Detect the side of an object respect to another

Is there an efficient way to detect which side an object is with respect to another (front, side or back)? I have an object that moves by pathfinding and the actions that are executed depend on the angle of that object with respect to the character. I divide it into 4 sides (front, one side, other side and back). I have tried in many ways but I do not have the expected results. I have close results but they don’t always work correctly. I’ve tried different conditions like the following (the names are in red now because I put generic names to make it clear).

This is the representation of how I was trying to detect if the object is looking to one side with respect to the character, but in a similar way I did it for the 4 sides according to a range of angles.
I also tried to detect the difference in angles between objects.

I also tried using the angle of movement of the object in pathfinding. In turn, I tried reversing the order of “object” and “character” in the conditions.
On the different sides I consider some with “greater or equal to” or “less than or equal to” to cover the entire range of angles.

You could try subtracting the two angles and then use that value as a condition. I created a basic test program to illustrate this

pretend the red object is the player and the black object is an enemy, both use top down movement behavior but player is controlled by wasd, and the enemy is controlled by arrow keys.

when the enemy is facing away from the player (facing the same direction) then the difference of angles is 0, thus if the difference is 0 the enemy is facing away from the player, relative to the player.
if the enemy is facing the player then the angle to of enemy relative towards player is 180, thus when the difference is 180 we know that the enemy is facing the player. Using this system we can define all 8 directions that the player and enemy can be facing relative to each other (utilizing negative angles)

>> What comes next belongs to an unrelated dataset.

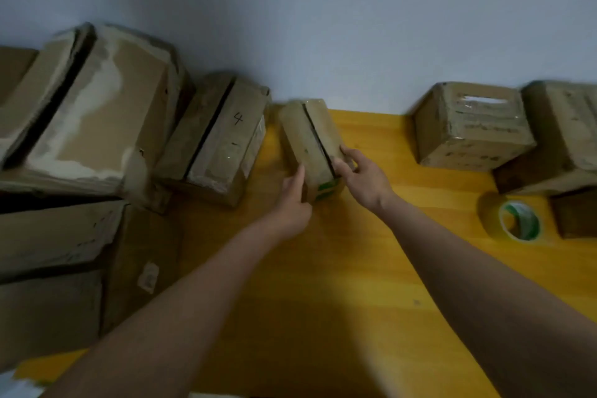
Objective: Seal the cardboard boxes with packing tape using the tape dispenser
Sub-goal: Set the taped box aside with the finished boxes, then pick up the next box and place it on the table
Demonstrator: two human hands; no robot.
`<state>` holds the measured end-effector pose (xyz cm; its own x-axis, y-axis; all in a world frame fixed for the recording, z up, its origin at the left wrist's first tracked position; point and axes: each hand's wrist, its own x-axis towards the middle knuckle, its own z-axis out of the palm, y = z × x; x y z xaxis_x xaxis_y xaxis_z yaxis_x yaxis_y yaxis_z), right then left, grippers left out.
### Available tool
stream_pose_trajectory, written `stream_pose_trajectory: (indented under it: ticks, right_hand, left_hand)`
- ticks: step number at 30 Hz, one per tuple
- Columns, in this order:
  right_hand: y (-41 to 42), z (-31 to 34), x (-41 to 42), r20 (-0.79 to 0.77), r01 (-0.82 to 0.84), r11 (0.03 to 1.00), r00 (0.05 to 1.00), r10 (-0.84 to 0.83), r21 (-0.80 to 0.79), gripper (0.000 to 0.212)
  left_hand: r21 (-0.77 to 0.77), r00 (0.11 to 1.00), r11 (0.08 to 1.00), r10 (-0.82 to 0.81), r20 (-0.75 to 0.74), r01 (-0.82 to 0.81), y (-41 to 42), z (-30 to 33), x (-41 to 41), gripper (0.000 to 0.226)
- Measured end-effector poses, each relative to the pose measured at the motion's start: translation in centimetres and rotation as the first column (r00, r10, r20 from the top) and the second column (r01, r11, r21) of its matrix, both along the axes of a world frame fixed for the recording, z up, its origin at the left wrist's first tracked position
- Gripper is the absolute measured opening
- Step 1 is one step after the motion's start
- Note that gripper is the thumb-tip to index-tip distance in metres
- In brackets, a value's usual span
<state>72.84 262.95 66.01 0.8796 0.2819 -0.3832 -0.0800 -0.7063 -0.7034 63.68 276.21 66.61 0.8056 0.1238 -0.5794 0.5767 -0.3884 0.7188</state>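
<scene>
Cardboard boxes are lining the far edge of the yellow worktop (371,268), against the pale wall (323,10). Near the centre of the frame a small box (311,139) is standing with a dark seam running along its top and a green mark on its near end. Both hands are holding it: the left hand (292,203) is pressing its fingers against the box's left side, and the right hand (361,176) is curling its fingers over the right edge near the seam. So each hand's grip is closed around that small box.

Left of it, a box marked "4" (216,139) is sitting with its flaps parted by a dark gap. Further toward the upper left, a large worn box (106,107) is showing pale torn patches, and another big box (64,268) is filling the lower left. At the right, a taped box (471,129) is resting beside a larger box (562,139). A roll of packing tape (513,220) with a green-and-white core is lying at the right of the frame, well apart from the hands.
</scene>
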Motion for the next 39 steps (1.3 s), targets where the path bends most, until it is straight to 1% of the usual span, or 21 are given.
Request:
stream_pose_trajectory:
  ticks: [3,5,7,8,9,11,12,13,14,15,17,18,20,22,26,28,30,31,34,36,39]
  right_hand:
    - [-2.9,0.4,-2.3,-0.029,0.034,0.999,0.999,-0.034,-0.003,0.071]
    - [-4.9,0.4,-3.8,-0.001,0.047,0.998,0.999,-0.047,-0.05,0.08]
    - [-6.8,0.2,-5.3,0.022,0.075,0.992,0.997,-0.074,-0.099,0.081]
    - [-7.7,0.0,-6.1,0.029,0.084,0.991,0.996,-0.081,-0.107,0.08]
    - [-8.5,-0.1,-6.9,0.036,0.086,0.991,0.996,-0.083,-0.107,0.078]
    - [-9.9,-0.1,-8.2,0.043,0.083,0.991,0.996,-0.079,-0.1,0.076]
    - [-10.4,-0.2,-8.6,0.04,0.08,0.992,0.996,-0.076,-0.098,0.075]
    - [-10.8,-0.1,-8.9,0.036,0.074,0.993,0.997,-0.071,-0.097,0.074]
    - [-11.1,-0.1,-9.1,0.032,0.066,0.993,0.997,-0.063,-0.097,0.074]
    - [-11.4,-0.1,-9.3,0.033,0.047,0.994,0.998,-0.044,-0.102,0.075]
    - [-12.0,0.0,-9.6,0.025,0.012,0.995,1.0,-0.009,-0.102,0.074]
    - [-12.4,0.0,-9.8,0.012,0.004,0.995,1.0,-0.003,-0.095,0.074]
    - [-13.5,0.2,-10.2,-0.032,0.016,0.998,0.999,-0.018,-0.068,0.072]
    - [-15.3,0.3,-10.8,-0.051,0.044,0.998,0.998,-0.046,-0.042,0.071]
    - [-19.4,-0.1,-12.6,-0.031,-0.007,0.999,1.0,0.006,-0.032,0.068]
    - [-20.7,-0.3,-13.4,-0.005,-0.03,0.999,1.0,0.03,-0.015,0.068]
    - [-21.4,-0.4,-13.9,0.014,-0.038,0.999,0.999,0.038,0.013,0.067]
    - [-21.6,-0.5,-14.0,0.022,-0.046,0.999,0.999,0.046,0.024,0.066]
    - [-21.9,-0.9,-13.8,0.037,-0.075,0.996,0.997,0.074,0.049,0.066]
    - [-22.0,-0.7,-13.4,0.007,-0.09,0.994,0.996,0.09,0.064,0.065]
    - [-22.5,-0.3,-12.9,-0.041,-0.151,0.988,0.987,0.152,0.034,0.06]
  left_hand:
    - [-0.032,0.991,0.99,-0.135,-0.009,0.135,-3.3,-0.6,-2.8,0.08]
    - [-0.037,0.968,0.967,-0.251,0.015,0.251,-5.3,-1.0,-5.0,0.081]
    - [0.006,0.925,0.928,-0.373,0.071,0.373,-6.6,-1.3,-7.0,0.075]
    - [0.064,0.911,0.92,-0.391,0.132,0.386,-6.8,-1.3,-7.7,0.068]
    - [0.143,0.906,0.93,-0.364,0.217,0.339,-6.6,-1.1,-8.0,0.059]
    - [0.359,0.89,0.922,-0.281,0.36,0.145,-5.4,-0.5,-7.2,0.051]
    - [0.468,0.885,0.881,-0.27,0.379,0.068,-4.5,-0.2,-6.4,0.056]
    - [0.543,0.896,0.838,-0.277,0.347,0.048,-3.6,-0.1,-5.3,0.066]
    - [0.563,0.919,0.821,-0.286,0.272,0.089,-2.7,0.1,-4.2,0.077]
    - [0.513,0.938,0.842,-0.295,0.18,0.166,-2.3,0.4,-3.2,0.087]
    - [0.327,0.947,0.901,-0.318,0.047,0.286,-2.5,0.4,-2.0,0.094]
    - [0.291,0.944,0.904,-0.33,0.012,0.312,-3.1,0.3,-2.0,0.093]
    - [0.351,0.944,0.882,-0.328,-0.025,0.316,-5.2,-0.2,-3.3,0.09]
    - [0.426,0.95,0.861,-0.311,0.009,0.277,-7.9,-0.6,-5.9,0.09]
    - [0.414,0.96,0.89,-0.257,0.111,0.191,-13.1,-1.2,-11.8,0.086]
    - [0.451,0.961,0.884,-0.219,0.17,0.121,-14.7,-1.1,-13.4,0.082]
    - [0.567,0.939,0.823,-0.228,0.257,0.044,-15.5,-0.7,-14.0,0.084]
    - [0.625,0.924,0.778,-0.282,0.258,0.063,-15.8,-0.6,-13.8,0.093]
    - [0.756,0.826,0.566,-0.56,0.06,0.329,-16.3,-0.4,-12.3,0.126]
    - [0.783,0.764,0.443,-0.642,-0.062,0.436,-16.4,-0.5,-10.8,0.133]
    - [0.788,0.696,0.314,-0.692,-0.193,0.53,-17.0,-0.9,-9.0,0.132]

You’ll no doubt have to make some tweaks to this system but I think it will help.

Keep in mind that angle and rotation are not the same thing as far as degrees. One is -180 to 180, and one is 0 to 360. (I never remember which is which)

Also keep in mind 0 is always east/facing right. So if it’s -180 to 180, you have to deal with it jumping from 180 to -180 if you’re on the left.

Yes very true! It does get quite convoluted so this may not be the best method to use. I used a system similar to this not too long ago but it certainly was not intuitive. I’ll see if I can figure out a better implementation.

Thanks for the help. I am studying the values ​​of the angles to find some mathematical solution. Now that I’m converting the angles and angle difference to text to see the values, I realize they’re not what I thought they were.

I have been able to solve it in a not very intuitive and simple way but at least for now it has been effective for me. I divided the range of angles into four quadrants delimited in a similar way as I had done before (front, left side, right side, and back). According to the angle of the object, a quadrant is assigned depending on the range of angles it is in, and I stored it in a variable (from 1 to 4 depending on the side). I did this for both (object and character). Then, under conditions, I make comparisons between the object variable and the character variable to execute actions based on which quadrant each is looking at.
I won’t mark it as solved for now. If anyone knows a simpler and more effective way, it will be welcome.